HarianNusa, Banyuwangi – Tragedi tenggelamnya KMP Tunu Pratama Jaya di perairan Selat Bali memantik keprihatinan mendalam dari Anggota Komisi V DPR RI Fraksi PKS, Abdul Hadi. Dalam kunjungan kerja Komisi V ke Banyuwangi pada Selasa (22/7/2025), Abdul Hadi menegaskan bahwa kecelakaan tersebut harus menjadi titik balik untuk melakukan evaluasi menyeluruh terhadap sistem penyeberangan laut nasional.
“Kecelakaan ini bukan insiden tunggal. Kita sudah terlalu sering mendengar peristiwa serupa, mulai dari tenggelamnya KMP Yunicee pada 2021 hingga kebakaran KM Barcelona V di Sulawesi Utara. Ini mencerminkan adanya kelemahan serius dalam pengawasan dan manajemen keselamatan pelayaran,” tegasnya.
Menurutnya, kecelakaan demi kecelakaan menunjukkan adanya kegagalan sistemik di sektor pelayaran, bukan sekadar kelalaian individu. Ia menyoroti data manifes penumpang yang tidak akurat dalam kasus KMP Tunu Pratama Jaya. Sejumlah korban diketahui tidak tercatat dalam daftar resmi, yang melanggar ketentuan Pasal 137 Undang-Undang Nomor 17 Tahun 2008 tentang Pelayaran.
“Ketika manifes tidak akurat, proses evakuasi jadi kacau.
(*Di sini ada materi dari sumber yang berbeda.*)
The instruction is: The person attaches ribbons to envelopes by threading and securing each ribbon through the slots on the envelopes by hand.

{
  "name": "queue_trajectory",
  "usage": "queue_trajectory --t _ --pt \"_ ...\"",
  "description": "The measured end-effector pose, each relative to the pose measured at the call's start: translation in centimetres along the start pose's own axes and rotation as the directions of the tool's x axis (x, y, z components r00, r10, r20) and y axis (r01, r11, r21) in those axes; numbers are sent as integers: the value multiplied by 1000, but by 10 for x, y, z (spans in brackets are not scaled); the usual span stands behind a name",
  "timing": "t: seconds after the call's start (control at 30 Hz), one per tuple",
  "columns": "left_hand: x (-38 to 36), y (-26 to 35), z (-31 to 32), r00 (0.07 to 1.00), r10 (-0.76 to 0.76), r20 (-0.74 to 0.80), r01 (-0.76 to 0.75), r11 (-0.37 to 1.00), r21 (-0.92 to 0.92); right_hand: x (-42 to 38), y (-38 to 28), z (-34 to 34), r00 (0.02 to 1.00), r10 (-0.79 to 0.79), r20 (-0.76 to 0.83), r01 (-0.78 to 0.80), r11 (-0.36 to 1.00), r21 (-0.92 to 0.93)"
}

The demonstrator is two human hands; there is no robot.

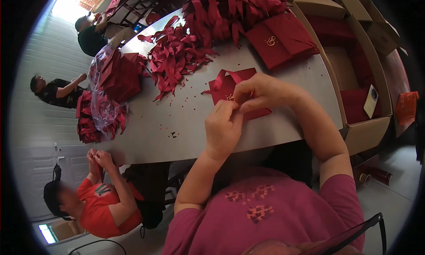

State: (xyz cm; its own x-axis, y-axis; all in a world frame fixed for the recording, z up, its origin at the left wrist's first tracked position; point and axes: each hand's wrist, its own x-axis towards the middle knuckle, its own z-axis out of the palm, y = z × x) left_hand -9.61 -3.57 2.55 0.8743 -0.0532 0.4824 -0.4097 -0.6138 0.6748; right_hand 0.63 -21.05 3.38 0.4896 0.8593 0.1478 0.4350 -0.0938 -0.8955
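Note:
A small dark-red paper gift bag (245,74) with a gold logo lies flat on the table in front of me. Its satin ribbon handle (220,80) loops over the bag's upper left part. My left hand (223,124) is closed in a pinch at the bag's lower left edge. From the right, my right hand (262,94) reaches over the bag, thumb and fingertips pressed together. The fingertips of both hands meet above the logo, and whatever is between them is hidden.
A heap of loose red ribbons (175,55) lies across the table (186,135), with stacked red bags (283,38) behind. More bags in clear plastic (104,91) stand left. At right, an open carton (367,124) holds a phone (371,101). Several co-workers sit left; one wears a red shirt (106,210).

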Motion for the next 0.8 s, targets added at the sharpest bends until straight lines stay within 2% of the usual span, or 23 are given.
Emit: queue_trajectory --t 0.03,0.07,0.1,0.13,0.2,0.23,0.3,0.37,0.4,0.47,0.5,0.57,0.6,0.67,0.7,0.77,0.8 --pt "-4 -2 -3 997 -26 68 27 999 -22 0 -2 0 1000 1 4 -1 1000 1" --pt "-8 -5 -7 989 -50 137 57 997 -44 0 -6 -2 992 62 109 -65 998 20" --pt "-12 -7 -11 989 -55 134 62 997 -46 0 -8 -3 969 120 215 -130 991 31" --pt "-16 -9 -15 980 -158 118 171 979 -108 0 -3 -2 967 123 221 -134 990 34" --pt "-23 -24 -26 926 -372 71 379 909 -176 0 10 -1 991 93 92 -92 996 -16" --pt "-24 -36 -33 879 -477 32 474 861 -184 0 9 -1 991 95 96 -95 995 -10" --pt "-20 -46 -41 842 -538 44 539 833 -126 1 1 -2 967 254 11 -252 956 153" --pt "-11 -46 -43 713 -667 214 687 727 -22 2 -1 3 961 276 14 -274 946 174" --pt "-10 -49 -38 711 -670 214 689 724 -22 3 -1 5 954 298 13 -295 936 190" --pt "-8 -54 -24 784 -588 200 603 798 -16 5 6 12 945 328 22 -326 928 178" --pt "-5 -52 -20 784 -587 202 602 799 -15 6 11 15 934 356 28 -356 920 165" --pt "1 -45 -17 740 -655 155 671 701 -240 8 17 18 929 369 27 -368 914 173" --pt "4 -44 -17 740 -654 158 671 702 -237 8 19 19 925 379 31 -378 908 178" --pt "7 -43 -19 632 -719 290 745 461 -482 9 25 17 929 367 55 -369 903 220" --pt "8 -43 -18 631 -719 290 746 462 -479 10 28 15 932 353 79 -361 896 257" --pt "10 -43 -16 610 -730 308 709 328 -625 10 30 15 938 341 62 -345 904 253" --pt "12 -45 -15 610 -730 310 711 330 -621 10 31 15 943 330 49 -331 912 244"
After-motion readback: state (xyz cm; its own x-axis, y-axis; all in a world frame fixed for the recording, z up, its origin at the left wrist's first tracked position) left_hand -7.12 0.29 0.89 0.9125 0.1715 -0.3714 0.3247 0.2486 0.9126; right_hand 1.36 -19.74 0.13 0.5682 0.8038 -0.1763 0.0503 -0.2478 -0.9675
Ini bisa menyembunyikan kelebihan muatan dan memperbesar risiko kecelakaan,” ujarnya.
Abdul Hadi juga menyoroti lemahnya akuntabilitas para pemangku kepentingan, terutama pejabat pelabuhan. Ia menyayangkan bahwa dalam banyak kasus, tanggung jawab hanya dibebankan kepada nakhoda kapal. Padahal, syahbandar yang menerbitkan Surat Persetujuan Berlayar (SPB) turut bertanggung jawab dalam memastikan kelayakan kapal.
“Fungsi pengawasan pelayaran harus diperkuat. Syahbandar tidak boleh luput dari proses hukum ketika kecelakaan terjadi,” tegasnya.
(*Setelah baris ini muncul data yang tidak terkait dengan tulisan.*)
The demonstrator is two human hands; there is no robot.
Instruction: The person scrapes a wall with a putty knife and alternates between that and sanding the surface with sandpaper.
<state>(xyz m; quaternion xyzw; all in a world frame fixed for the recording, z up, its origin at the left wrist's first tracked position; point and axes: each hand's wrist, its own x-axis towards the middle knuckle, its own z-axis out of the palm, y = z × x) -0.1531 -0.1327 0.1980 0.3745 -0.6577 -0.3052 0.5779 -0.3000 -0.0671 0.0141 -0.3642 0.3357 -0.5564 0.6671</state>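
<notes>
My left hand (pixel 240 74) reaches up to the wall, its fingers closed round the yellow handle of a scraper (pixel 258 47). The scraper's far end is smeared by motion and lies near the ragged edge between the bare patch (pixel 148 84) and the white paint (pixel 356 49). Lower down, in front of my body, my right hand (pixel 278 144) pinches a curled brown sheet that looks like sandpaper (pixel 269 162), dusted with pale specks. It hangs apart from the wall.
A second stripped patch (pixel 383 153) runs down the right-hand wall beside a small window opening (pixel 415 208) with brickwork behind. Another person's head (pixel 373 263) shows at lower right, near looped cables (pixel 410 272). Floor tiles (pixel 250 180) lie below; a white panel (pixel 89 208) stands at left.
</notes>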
Dalam tinjauannya, Abdul Hadi juga menemukan minimnya prosedur keselamatan di atas kapal. Tidak ada pengarahan keselamatan kepada penumpang, dan fasilitas seperti pelampung serta sekoci tidak tersedia secara memadai. Bahkan, banyak penumpang selamat hanya karena kebetulan menemukan pelampung yang mengapung di laut.
“Mengandalkan keberuntungan dalam keselamatan pelayaran adalah bentuk kegagalan. Setiap kapal harus menjalankan standar keselamatan yang ketat,” katanya.
Ia juga menegaskan pentingnya negara hadir secara penuh dalam perlindungan korban. Hak-hak keluarga korban, baik yang tercatat dalam manifes maupun tidak, harus dijamin dan diberi kompensasi yang layak sebagaimana diatur dalam Pasal 137 ayat (2) Undang-Undang Nomor 66 Tahun 2024 tentang Pelayaran.
Sebagai solusi, Abdul Hadi mendesak Kementerian Perhubungan untuk:
- Menerapkan sistem digitalisasi manifes secara nasional,
- Mewajibkan pengarahan keselamatan sebelum keberangkatan,
- Melakukan inspeksi rutin terhadap seluruh kapal penumpang,
- Dan memastikan Mahkamah Pelayaran menindak tegas pelanggaran keselamatan, baik oleh operator kapal, perwira, maupun pejabat pelabuhan.
“Setiap nyawa yang hilang adalah peringatan keras. Kita tidak boleh menjadikan tragedi seperti ini sekadar catatan musiman. Negara harus hadir dengan tegas dan adil untuk menegakkan keselamatan pelayaran,” pungkasnya.